DATA PROVIDED
● ● ● ● ● ● ●
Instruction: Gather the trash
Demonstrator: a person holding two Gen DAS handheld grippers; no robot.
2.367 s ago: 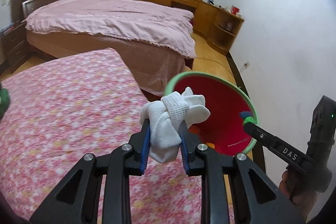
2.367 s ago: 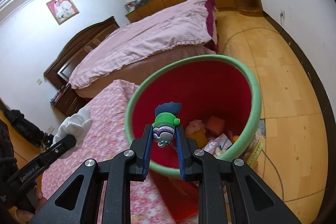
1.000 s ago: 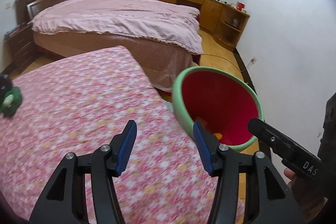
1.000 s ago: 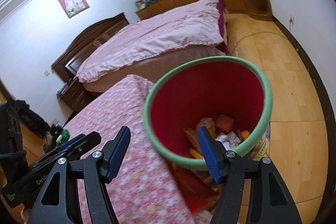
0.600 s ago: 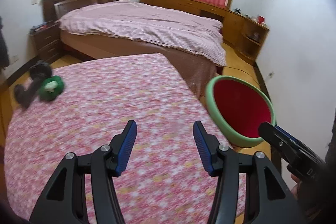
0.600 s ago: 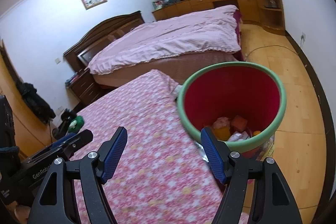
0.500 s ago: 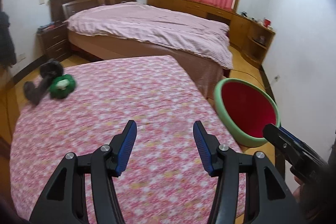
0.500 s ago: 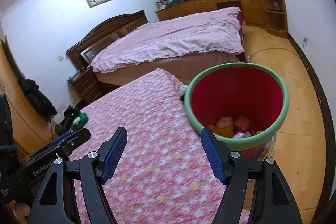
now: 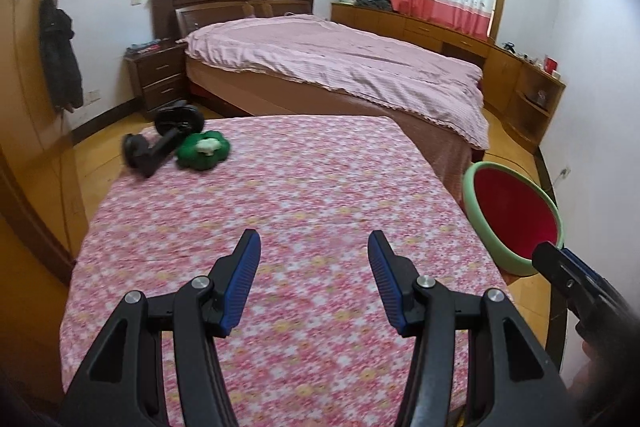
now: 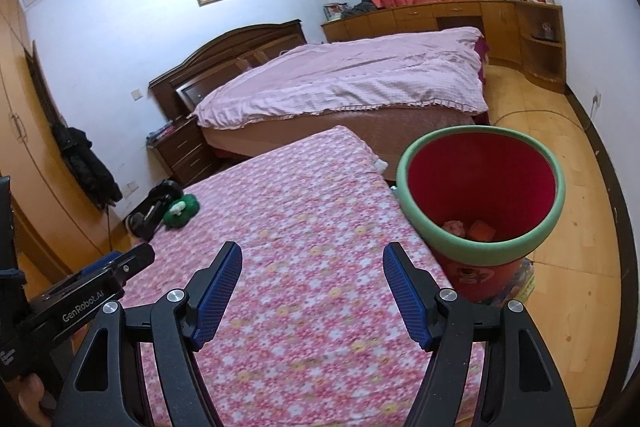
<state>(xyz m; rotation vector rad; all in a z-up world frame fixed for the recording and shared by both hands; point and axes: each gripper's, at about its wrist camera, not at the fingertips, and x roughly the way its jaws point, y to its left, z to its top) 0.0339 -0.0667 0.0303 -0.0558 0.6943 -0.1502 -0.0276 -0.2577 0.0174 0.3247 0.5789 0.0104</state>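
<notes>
A red trash bin with a green rim (image 10: 480, 195) stands on the floor at the right edge of the pink floral table (image 10: 288, 227); trash lies at its bottom. It also shows in the left wrist view (image 9: 512, 215). My left gripper (image 9: 314, 247) is open and empty above the near part of the table (image 9: 300, 187). My right gripper (image 10: 312, 259) is open and empty, left of the bin. A green plush item (image 9: 204, 149) lies at the table's far left corner beside a black dumbbell-like object (image 9: 160, 143); both show in the right wrist view, the plush (image 10: 182, 211) and the black object (image 10: 152, 211).
A bed with a pink cover (image 9: 332, 63) stands beyond the table. A wooden nightstand (image 9: 158, 79) is left of it, wooden cabinets (image 9: 516, 87) run along the far right wall. A dark coat (image 9: 60, 55) hangs at left. Wooden floor (image 10: 568, 211) surrounds the bin.
Both grippers released their items (white cloth, small green toy) into the bin, opened, and pulled back from it; the whole table and the far green plush have come into view.
</notes>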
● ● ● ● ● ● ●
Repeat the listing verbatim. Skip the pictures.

RESULT
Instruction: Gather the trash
Demonstrator: a person holding two Gen DAS handheld grippers; no robot.
2.367 s ago: 
2.367 s ago: 
1.000 s ago: 
1.000 s ago: 
0.600 s ago: 
0.600 s ago: 
0.500 s ago: 
0.500 s ago: 
now: 
now: 
<state>(xyz m; rotation vector rad; all in a z-up world frame fixed for the recording and shared by both hands; point and axes: each gripper's, at about its wrist camera, not at the fingertips, and x roughly the way its jaws point, y to its left, z to its top) 0.0339 -0.0667 0.0303 -0.0558 0.6943 -0.1502 -0.0276 -0.2577 0.0174 0.3247 0.5789 0.0104</state>
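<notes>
A red trash bin with a green rim (image 10: 480, 195) stands on the floor at the right edge of the pink floral table (image 10: 288, 227); trash lies at its bottom. It also shows in the left wrist view (image 9: 512, 215). My left gripper (image 9: 314, 247) is open and empty above the near part of the table (image 9: 300, 187). My right gripper (image 10: 312, 259) is open and empty, left of the bin. A green plush item (image 9: 204, 149) lies at the table's far left corner beside a black dumbbell-like object (image 9: 160, 143); both show in the right wrist view, the plush (image 10: 182, 211) and the black object (image 10: 152, 211).
A bed with a pink cover (image 9: 332, 63) stands beyond the table. A wooden nightstand (image 9: 158, 79) is left of it, wooden cabinets (image 9: 516, 87) run along the far right wall. A dark coat (image 9: 60, 55) hangs at left. Wooden floor (image 10: 568, 211) surrounds the bin.
Both grippers released their items (white cloth, small green toy) into the bin, opened, and pulled back from it; the whole table and the far green plush have come into view.
</notes>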

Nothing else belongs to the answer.